- Time: 1800-2100
- Location: The Library Pub.
Speaker 1: James Martin (School of Electrical and Electronic Engineering, University of Leeds)
Title: Robotic Endoscope Autonomy
Abstract: Research into autonomy for medical robotics seeks to achieve clinically appropriate milestones, with each subsequent goal being separated by a significant increase in robotic intelligence. In the context of robotic control for magnetic endoscopes, autonomy is crucial for clinical viability as it allows users to easily command endoscope motion with competitive procedure times. Improving autonomy in this regard will allow patients to sooner receive the health-care benefits that robotic endoscopes aim to provide. This talk, therefore, presents work on autonomous navigation for robotic endoscopy, followed by more recent work into automatic tissue recognition and autonomous targeted biopsy. The talk concludes with a discussion on how to achieve the next level of autonomy for robotic endoscopy.
Speaker 2: Jose Sosa Martinez (School of Computing, University of Leeds)

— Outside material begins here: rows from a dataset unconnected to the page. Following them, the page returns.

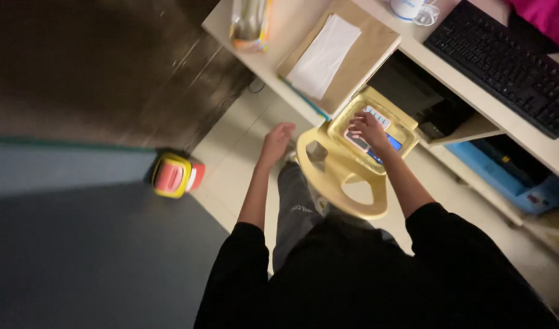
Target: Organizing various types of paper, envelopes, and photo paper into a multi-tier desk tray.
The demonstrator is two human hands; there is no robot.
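Note:
A pale yellow plastic chair [346, 183] stands on the tiled floor in front of a white desk [279, 67]. On its seat lie a few small flat packets [377, 116], white, pink and blue. My right hand [368, 128] rests on those packets with its fingers curled over them. Whether it grips one, I cannot tell. My left hand [278, 139] hovers left of the chair back, its fingers loosely apart, holding nothing. My legs in grey trousers [298, 207] show below it.
A red and yellow toy car [174, 175] sits on the floor beside a dark mat [96, 244]. The desk carries a brown folder with a white paper [325, 55], a snack bag [250, 24], a black keyboard [505, 61] and a mug [407, 7]. A blue box [511, 176] lies under it.

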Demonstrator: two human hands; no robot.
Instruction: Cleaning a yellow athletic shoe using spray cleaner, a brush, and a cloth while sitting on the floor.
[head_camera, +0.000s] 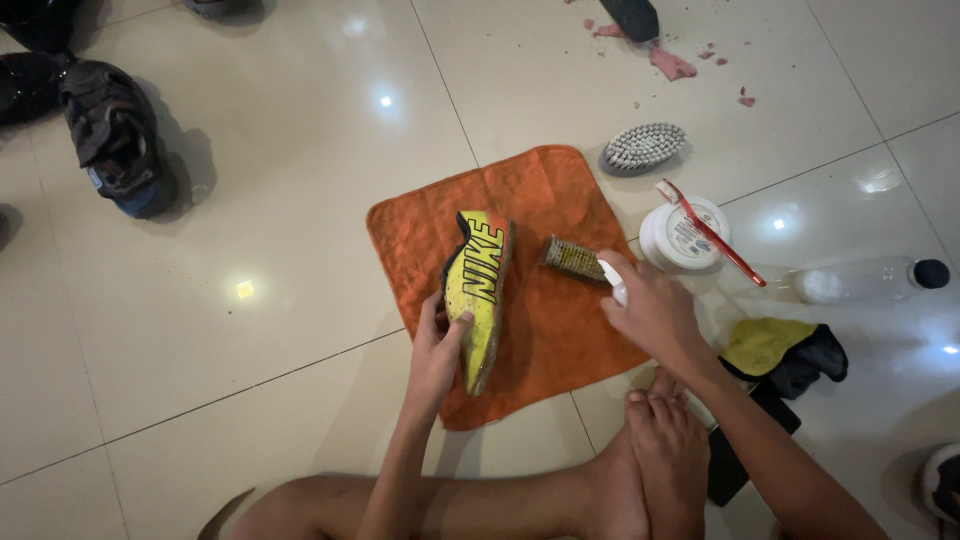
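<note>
The yellow shoe lies on its side on the orange cloth, toe toward me, heel toward the far edge of the cloth. The cloth is spread flat on the tiled floor.

My left hand holds the shoe at its near end. The thumb lies on the yellow side facing up; the other fingers curl round the left edge and are partly hidden behind the shoe. The grip is closed on the shoe.

My right hand is to the right of the shoe, apart from it, over the right edge of the cloth. Its fingers are closed around a small white object, which shows only at its top; I cannot tell what kind of object it is.

A small brush with a brown bristle block lies on the cloth between the shoe and my right hand, just beside the fingertips.

Farther right, off the cloth:
- a white round tub with a red toothbrush resting across its lid;
- an oval scrubbing brush, bristles up, beyond the far right corner of the cloth;
- a clear plastic bottle with a dark cap, lying on its side;
- a yellow rag on a dark cloth.

A dark shoe stands at the far left, well apart.
</note>
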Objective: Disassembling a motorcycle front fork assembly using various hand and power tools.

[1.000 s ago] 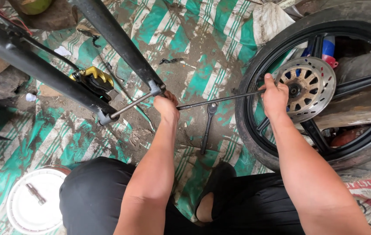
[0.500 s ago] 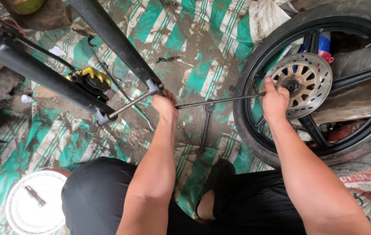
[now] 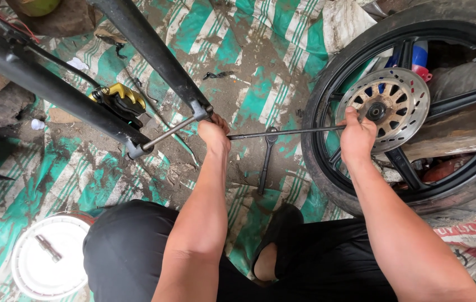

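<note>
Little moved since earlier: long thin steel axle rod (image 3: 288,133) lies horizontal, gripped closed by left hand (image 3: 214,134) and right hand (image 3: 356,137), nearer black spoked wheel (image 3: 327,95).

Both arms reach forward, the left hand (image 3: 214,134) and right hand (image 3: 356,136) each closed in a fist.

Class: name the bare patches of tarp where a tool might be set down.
Bare green-striped tarp lies between the black fork tube and black wheel. Crowded: around the left hand, thin metal rod and spanner.
</note>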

Title: Unsupervised 3D Pose Estimation
Abstract: Representing articulated objects, like humans and animals, with a symbolic representation to estimate their 2D and 3D poses is a problem that arose since the early days of computer vision. Initial deep learning-oriented methods for solving this task usually represented it as a regression problem of the body joints positions. However, regression of keypoints and following state of the art approaches required having access to a considerable amount of annotated data, which become particularly challenging while attempting to estimate 3D pose. Contrarily to 2D data, the task of collecting 3D annotations for body keypoints is laborious, time-consuming, and expensive. Typically, this process requires complex experimental arrays for data acquisition, e.g. sensors, cameras, and wearable devices. Hence, the current challenge of deep learning approaches for 3D pose estimation is to exploit the availability of no annotated 2D data, e.g. images and videos, to learn accurate 3D representations. However, learning 3D poses from solely RGB images is trivial and still represents one of the biggest problems for unsupervised learning.
Speaker 3: Shuhao Dong (School of Mechanical Engineering, University of Leeds)
Title: How can machine learning and computer vision boost the development of telerehabilitation for upper limb?
Abstract: Rehabilitation after neurological diseases is crucial for patients to independently perform activities of daily living. With the development of low-cost robotic devices (myPAM at the University of Leeds), the delivery of rehabilitation interventions at home environment is possible with multiple challenges. The impairments after disease change dynamically throughout the rehabilitation process. Thus, a sensitive and objective performance evaluation method is needed to track the recovery process while a robotic device is applied. Besides, measuring the off-robot performance at home environment with high accuracy is another challenge to overcome. Finally, with the effect of COVID-19, telerehabilitation using IoT devices can be a solution for remote monitoring and evaluation. This talk covers two applications to provide potential solutions to the above challenges, machine learning-based performance evaluation using low-cost sensors and computer vision-based single camera system to enable off-robot performance tracking.